No para de llover. Un taxi desvencijado les lleva hasta la dirección que Sunita le envió. Pablo va delante entendiéndose a duras penas con el conductor; Elena, atrás, mastica su impotencia. El muestrario de realidades diversas que han ido encontrando desde que aterrizaron sólo le ha dejado preguntas: en la tierra de la necesidad, ¿quién es quien más lo necesita?, ¿cuál es la verdadera ayuda? Después de visitar el campo de refugiados esa impotencia es un peso extra sobre su mochila… Mientras la carrera de gotas apenas le deja intuir los arrozales tras la ventana, se arrepiente de haber dado falsas esperanzas a la niña, pero aquellos días ella también corría, compitiendo con su anhelo por volver a llamar a la puerta del corazón de Pablo… No sabe qué pasará hoy en la visita pero será crucial para decidir qué hacer con las donaciones.

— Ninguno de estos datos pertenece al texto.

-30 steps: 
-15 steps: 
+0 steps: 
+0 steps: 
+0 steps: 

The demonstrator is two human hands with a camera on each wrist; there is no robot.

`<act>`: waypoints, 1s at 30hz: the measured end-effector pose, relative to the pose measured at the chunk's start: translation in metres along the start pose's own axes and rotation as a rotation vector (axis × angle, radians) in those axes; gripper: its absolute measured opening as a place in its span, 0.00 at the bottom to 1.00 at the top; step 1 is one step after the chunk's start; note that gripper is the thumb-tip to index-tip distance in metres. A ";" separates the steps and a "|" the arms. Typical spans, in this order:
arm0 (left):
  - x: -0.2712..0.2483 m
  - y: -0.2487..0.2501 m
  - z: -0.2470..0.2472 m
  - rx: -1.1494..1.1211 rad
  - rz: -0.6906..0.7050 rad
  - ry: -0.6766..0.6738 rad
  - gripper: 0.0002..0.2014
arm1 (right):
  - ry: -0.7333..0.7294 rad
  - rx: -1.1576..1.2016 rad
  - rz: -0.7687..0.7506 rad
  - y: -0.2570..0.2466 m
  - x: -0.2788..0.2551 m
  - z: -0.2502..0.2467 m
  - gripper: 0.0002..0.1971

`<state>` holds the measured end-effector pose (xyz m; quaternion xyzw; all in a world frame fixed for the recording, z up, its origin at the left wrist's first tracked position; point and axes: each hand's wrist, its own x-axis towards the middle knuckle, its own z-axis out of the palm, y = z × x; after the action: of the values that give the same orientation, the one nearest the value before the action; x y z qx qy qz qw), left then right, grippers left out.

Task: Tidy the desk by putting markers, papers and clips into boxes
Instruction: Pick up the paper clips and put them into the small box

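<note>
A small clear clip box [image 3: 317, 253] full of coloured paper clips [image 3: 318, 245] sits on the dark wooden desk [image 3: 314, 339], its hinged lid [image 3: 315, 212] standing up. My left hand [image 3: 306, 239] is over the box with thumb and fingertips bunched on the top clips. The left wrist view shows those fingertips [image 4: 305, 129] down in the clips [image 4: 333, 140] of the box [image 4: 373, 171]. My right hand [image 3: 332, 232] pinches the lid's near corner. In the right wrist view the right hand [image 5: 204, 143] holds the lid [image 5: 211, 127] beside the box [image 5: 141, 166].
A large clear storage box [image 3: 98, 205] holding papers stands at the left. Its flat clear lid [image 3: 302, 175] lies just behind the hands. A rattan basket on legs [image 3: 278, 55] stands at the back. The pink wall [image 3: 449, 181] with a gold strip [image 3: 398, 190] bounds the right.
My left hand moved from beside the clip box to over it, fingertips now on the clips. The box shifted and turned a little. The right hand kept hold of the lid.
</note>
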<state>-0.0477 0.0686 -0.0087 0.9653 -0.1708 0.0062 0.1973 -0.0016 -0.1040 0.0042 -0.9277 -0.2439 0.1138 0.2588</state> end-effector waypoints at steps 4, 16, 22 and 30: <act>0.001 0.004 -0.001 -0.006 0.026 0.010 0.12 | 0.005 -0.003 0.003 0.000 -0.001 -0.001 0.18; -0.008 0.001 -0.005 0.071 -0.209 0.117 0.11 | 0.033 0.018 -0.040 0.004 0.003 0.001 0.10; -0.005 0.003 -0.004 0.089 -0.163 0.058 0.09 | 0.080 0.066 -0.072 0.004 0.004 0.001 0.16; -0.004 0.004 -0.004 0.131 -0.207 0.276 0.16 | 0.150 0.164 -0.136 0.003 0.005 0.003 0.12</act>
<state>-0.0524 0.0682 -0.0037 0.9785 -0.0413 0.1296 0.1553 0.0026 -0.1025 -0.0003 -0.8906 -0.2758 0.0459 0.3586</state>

Es de noche y a Anisha le resulta imposible que Sunita se tranquilice. La niña está excitadísima con los regalos que les ha traído Elena. -¿Nos vamos a comprar una casa nueva, mamá?-. Ella suspira, -no lo sé, hija-. La española estaba mucho más delgada y aunque vengan de mundos distintos, aunque le resultaran incomprensibles los sonidos que emitían entre ellos, hay un lenguaje universal con el que es fácil adivinar la duda, el disimulo, el desamor o la tristeza. Es tarde y mañana los niños tienen que volver a la escuela. Anisha retira el mantel con el que hoy han cubierto su cama. Es hora de dormir.
Apenas han hablado desde que el taxi les dejó en la puerta del hostal. Elena repasa una y otra vez la alegría en los ojos de Sunita cuando se encontraron, la mirada reprobatoria de Pablo cuando le dio los collares; también los silencios de Anisha mientras comían, y su propia angustia cuando discutían si dejarles al menos lo necesario para comprar unos ladrillos. –Elena, esta familia tiene un techo donde dormir y pueden permitirse llevar a los niños al colegio, nada que ver con los refugiados o con la gente atrapada en las montañas-. Y era verdad pero se pregunta sin consuelo quién es ella para repartir justicia y oportunidades. Mientras se coloca el pijama se topa de nuevo con la cama que les sobra y no acierta a adivinar por qué le ha tocado vivir en la cara amable del planeta.
Namasté: Tú estás en mí

En Un Cuarto Propio nos propusieron escribir un relato que girara en torno a la cama. Busqué entre mis camas conocidas y enseguida me asaltó la de una familia nepalí a la que no pudimos (o decidimos) no ayudar. De ahí surge esta semi-ficción que va dedicada a ellos, aunque no lo lean nunca. Es mi manera de homenajearles tanto tiempo después.